Pero.. ¿y la oficina “del pasado”?

“Cuando comencé a reflexionar sobre esto me pregunté: ¿qué es una oficina?”, le explica Mott a BBC Mundo.

Si echamos la vista atrás, vemos que la primera oficina fue creada el 31 de diciembre del año 1600 por la Compañía Británica de las Indias Orientales. En ella, filas de empleados llevaban la contabilidad y la administración de la empresa.

“El modelo no ha cambiado mucho”, dice Mott. “Pasaron cientos de años y vemos cómo siguió siendo todo prácticamente igual”.

Las nuevas tecnologías impulsaron cambios en la forma de trabajar y en la productividad, pero no tanto en los espacios de trabajo. Primero fueron las máquinas de escribir y las fotocopiadoras, más tarde llegaron las computadoras.

Pero la rutina en la oficina seguía siendo más o menos la misma.

Mott dice que su abuelo trabajó en IBM cuando las máquinas de escribir electrónicas comenzaban a cambiarse por computadoras. Y él mismo empezó su carrera sumando columnas de números escritas a mano con calculadora, antes de que llegaran las tablas de Excel y las computadoras.

Luego llegó internet.

“Por supuesto, la revolución digital cambió mucho las cosas en los últimos 10 o 20 años. Algunas empresas como Google, Facebook o Bloomberg invirtieron en oficinas realmente modernas e innovadoras -los más cínicos dicen que fue para que la gente se quedara más tiempo en la oficina- pero eso ya es cosa del pasado”, considera el inversor.

El verdadero cambio, según él y otros especialistas en el campo, viene ahora, con la pandemia.

Limpiando el teclado en una oficina

Basak Gurbuz Derman/Getty Images
Nuevas rutinas de oficina…

“El hábito de ir a trabajar todos los días a una oficina se ha visto alterado, y cuándo un hábito se rompe es cuando se puede crear uno nuevo. La era del escritorio permanente ha acabado“, resume Mott.

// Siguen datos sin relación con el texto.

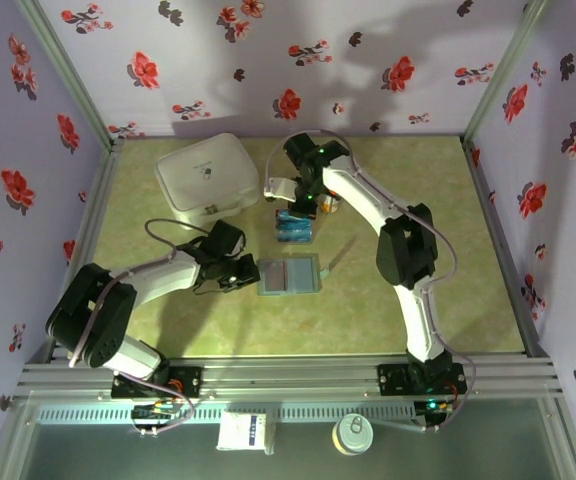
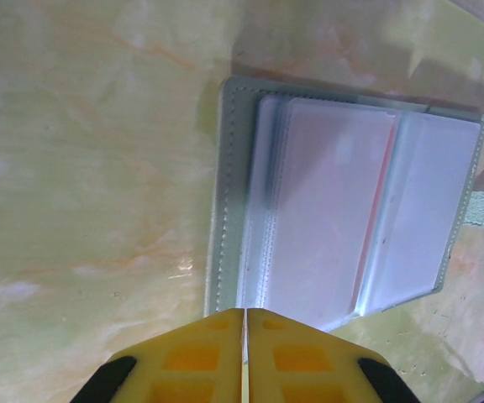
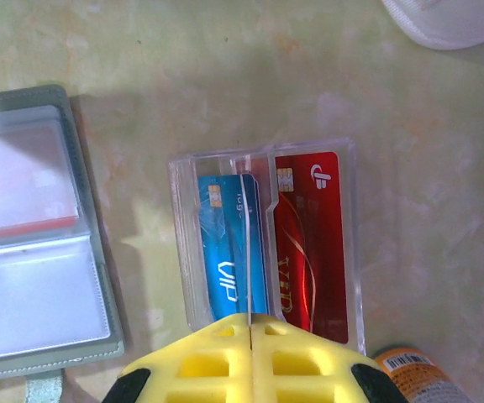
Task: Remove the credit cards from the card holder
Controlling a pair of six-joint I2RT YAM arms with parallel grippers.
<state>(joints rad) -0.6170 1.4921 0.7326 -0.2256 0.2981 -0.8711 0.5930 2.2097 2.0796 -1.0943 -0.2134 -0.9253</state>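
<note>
The card holder lies open on the table, its clear pockets up. A pale card with a reddish edge sits inside one pocket. My left gripper is shut, its tips at the holder's left edge; I cannot tell whether they pinch anything. My right gripper is shut on a credit card held edge-on above a clear plastic box. A blue card and a red card lie in that box.
A big white lidded case stands at the back left. An orange-capped bottle lies just right of the clear box. A thin stick-like object rests right of the holder. Flowered walls enclose the table.
</note>
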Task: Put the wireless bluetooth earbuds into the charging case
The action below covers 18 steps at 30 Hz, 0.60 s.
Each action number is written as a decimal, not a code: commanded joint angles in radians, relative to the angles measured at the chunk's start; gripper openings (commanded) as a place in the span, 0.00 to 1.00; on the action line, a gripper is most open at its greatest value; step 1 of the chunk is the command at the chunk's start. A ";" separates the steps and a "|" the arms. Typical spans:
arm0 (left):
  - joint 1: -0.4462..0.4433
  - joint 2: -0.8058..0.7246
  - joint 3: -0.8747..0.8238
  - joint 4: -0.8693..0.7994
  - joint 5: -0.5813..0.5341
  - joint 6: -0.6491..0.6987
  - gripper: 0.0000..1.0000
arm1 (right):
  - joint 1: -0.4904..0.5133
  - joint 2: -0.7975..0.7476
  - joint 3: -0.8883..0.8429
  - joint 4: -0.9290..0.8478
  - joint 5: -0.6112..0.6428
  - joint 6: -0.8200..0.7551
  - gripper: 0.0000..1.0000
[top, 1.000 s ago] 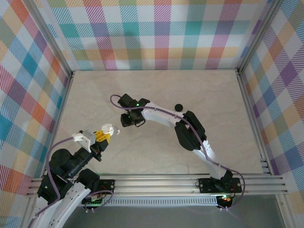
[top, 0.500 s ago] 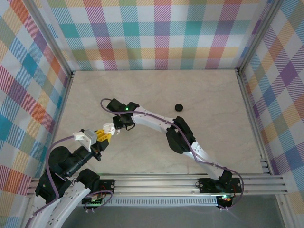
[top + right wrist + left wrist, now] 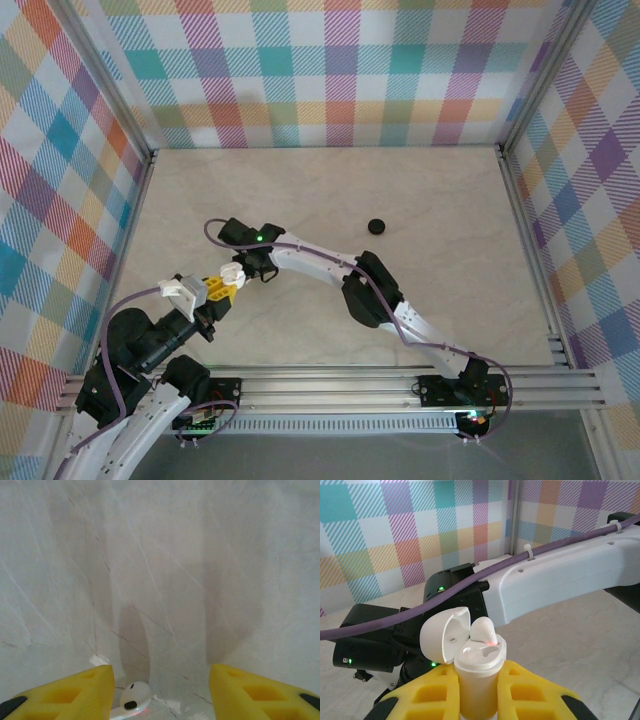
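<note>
I hold the charging case (image 3: 476, 677) clamped in the left gripper (image 3: 477, 692); right gripper (image 3: 160, 692) spread apart, with the white earbud (image 3: 134, 696) directly beneath it, half-seated.

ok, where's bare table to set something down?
Open: the beige marble table along the back wall, and the right side past the small black round object. Crowded: centre-left, where the left gripper, holding the white open-lidded charging case, meets the right gripper.

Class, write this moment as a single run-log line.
left tool: shut on white charging case, lid open | right tool: open, above case | white earbud: in case, sticking up
</note>
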 commanded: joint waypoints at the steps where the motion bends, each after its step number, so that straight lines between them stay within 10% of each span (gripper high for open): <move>1: -0.008 -0.013 -0.016 0.007 -0.009 0.008 0.00 | 0.012 0.005 -0.016 -0.040 -0.003 -0.022 0.54; 18: -0.008 -0.030 -0.069 0.085 0.009 -0.057 0.00 | -0.007 -0.165 -0.299 -0.046 -0.038 -0.147 0.53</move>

El Chartered Institute of Personnel and Development, una asociación de recursos humanos con base en Londres, prevé que la mayoría de las oficinas mantendrán sus oficinas física.

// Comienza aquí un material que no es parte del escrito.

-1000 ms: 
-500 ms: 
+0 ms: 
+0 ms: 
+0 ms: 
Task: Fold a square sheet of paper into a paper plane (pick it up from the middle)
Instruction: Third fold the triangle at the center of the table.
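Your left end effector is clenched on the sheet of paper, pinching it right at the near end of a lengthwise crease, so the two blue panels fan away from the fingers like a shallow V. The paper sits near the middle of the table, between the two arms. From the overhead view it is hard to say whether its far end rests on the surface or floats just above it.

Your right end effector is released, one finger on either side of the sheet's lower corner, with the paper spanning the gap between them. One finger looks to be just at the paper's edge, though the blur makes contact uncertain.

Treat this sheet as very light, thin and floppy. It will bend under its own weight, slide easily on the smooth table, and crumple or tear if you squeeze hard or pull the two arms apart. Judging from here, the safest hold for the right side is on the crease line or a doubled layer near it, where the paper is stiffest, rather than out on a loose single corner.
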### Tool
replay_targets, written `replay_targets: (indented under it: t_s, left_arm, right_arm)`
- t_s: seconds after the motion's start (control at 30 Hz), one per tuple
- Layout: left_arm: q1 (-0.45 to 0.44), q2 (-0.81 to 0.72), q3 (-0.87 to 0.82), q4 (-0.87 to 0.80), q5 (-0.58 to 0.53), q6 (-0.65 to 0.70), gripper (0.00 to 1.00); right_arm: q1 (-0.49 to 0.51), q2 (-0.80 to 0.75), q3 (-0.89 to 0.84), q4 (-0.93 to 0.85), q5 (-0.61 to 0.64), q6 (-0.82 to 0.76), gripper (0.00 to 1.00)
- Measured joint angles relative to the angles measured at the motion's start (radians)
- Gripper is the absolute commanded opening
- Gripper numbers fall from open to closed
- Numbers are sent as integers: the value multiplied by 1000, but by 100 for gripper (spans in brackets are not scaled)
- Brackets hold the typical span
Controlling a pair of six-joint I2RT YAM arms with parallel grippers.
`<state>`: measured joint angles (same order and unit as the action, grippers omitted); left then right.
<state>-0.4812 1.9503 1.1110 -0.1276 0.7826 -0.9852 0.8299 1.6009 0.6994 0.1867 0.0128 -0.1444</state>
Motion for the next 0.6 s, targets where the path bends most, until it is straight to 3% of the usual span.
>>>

Pero eso no quiere decir que la forma de trabajar no vaya a cambiar, le dijo recientemente a la BBC Peter Cheese, director de esa organización: “La pandemia está obligando a pensar de manera diferente a los empleadores sobre la viabilidad de permitir a sus empleados trabajar de forma flexible”.

“Estamos viviendo un momento de cambio real en el mundo laboral impulsado por una crisis existencial”, explicó Cheese.

Y ese cambio pone a los empleados en el centro de decisiones estratégicas como nunca antes.